Vegan Dietitians & Plant Based Nutritionists

Why eat plant based?

WHAT IS A VEGAN DIET:

Vegan diets are a type of plant based diet where only foods derived from plants are consumed. This includes fruits, vegetables, grains, cereal products, nuts, seeds, legumes and plant-based milks such as soy, rice and almond. Vegans do not consume any animal products such as meat, chicken, eggs, honey, fish, milk and dairy products. In addition to this, many vegans do not wear or use products derived from animals such as wool or silk.

CAN VEGANS MEET ALL THEIR NUTRITIONAL NEEDS

It is completely possible to meet all your nutritional needs if following a well planned vegan diet. This is relevant for all ages and genders across the lifespan as well as those going through pregnancy and breastfeeding.
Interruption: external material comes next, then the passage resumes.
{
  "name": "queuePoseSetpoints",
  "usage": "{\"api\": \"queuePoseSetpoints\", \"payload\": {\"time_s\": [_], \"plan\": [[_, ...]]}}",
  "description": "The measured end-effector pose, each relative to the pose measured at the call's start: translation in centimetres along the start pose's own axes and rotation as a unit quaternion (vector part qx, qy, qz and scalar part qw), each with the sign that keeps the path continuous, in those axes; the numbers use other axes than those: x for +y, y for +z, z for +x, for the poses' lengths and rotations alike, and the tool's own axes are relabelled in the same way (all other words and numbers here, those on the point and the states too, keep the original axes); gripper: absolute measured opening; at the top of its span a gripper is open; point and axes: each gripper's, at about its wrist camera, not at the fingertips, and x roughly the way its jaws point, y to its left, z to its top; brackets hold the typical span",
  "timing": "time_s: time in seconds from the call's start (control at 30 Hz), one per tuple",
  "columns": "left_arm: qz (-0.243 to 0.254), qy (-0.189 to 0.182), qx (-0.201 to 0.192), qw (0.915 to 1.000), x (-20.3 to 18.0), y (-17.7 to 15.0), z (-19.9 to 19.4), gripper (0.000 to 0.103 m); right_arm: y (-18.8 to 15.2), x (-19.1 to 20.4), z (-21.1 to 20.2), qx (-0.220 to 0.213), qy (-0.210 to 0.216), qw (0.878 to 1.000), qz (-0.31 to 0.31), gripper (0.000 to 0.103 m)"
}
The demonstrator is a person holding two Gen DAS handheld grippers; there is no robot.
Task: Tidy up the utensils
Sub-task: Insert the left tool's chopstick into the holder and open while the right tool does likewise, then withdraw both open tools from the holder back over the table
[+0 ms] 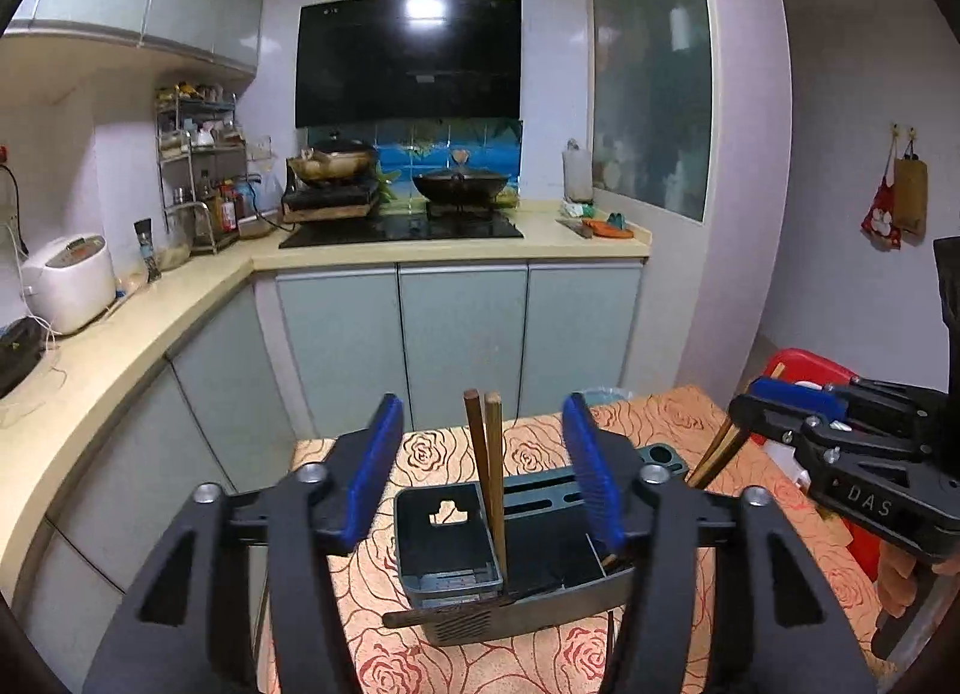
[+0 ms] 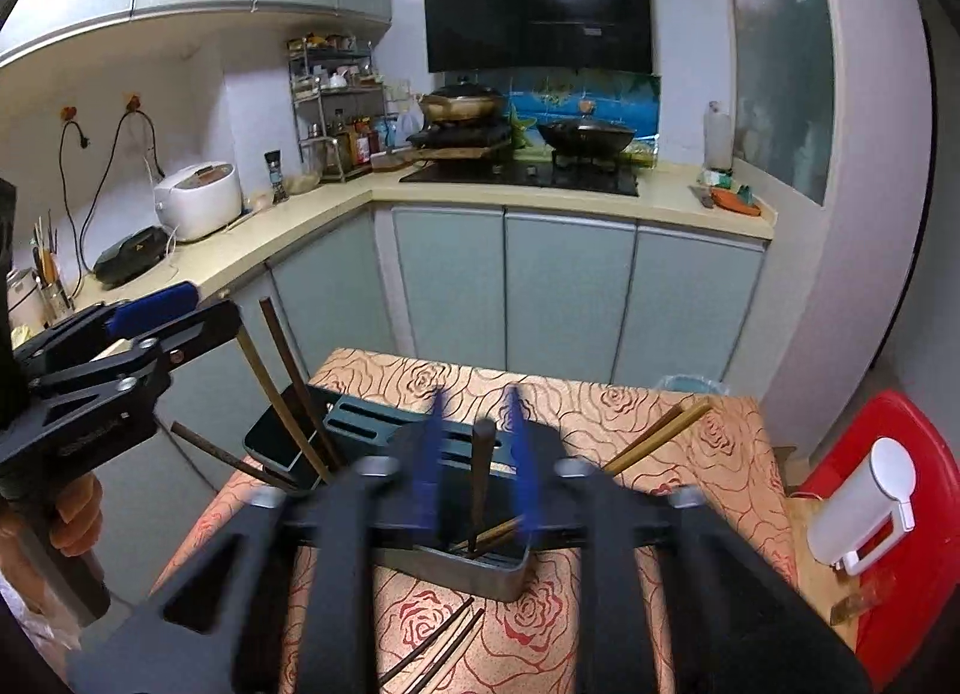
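A grey-green utensil holder (image 1: 447, 550) stands on the rose-patterned tablecloth (image 1: 540, 658). Two brown chopsticks (image 1: 487, 454) stand upright in it, between the blue pads of my left gripper (image 1: 485, 403), which is open and clear of them. In the right wrist view my right gripper (image 2: 477, 442) is blurred and open over the holder's other end (image 2: 474, 574), with a dark stick (image 2: 482, 478) standing between its pads, untouched. Two more chopsticks (image 2: 657, 436) lean out to the right. A dark stick (image 1: 444, 613) lies across the holder's front. A loose pair (image 2: 441, 649) lies on the cloth.
A red stool (image 2: 900, 592) with a white device (image 2: 861, 508) stands right of the table. Beyond the table are pale cabinets (image 1: 462, 334), a counter with a rice cooker (image 1: 72, 280), and a hob with pans (image 1: 459, 184). A bin (image 2: 690, 385) sits behind the table.
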Motion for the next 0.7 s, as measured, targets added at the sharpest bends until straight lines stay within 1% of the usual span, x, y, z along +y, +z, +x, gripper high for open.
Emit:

As their are some nutrients that are considered more at risk on a vegan diet, it is beneficial to work with a dietitian who specialises in vegan, vegetarian and plant based nutrition such as the PNW Clinic Dietitians.

WHAT NUTRIENTS DO VEGANS NEED TO BE AWARE OF:

Iron: It is completely possible for people following a vegan diet to meet their iron needs through plant based foods such as tofu, chickpeas, lentils, nuts, seeds and wholegrains. However, plant based foods contain non-haem iron, which is not as well absorbed as heme iron from animal products. To increase absorption, vegans should pair iron-rich foods with vitamin C-rich foods such as berries, kiwifruit, oranges and mandarins. Vegans should also limit tea and coffee with meals, as this contains tannins which reduce absorption. Read more about iron deficiency here. 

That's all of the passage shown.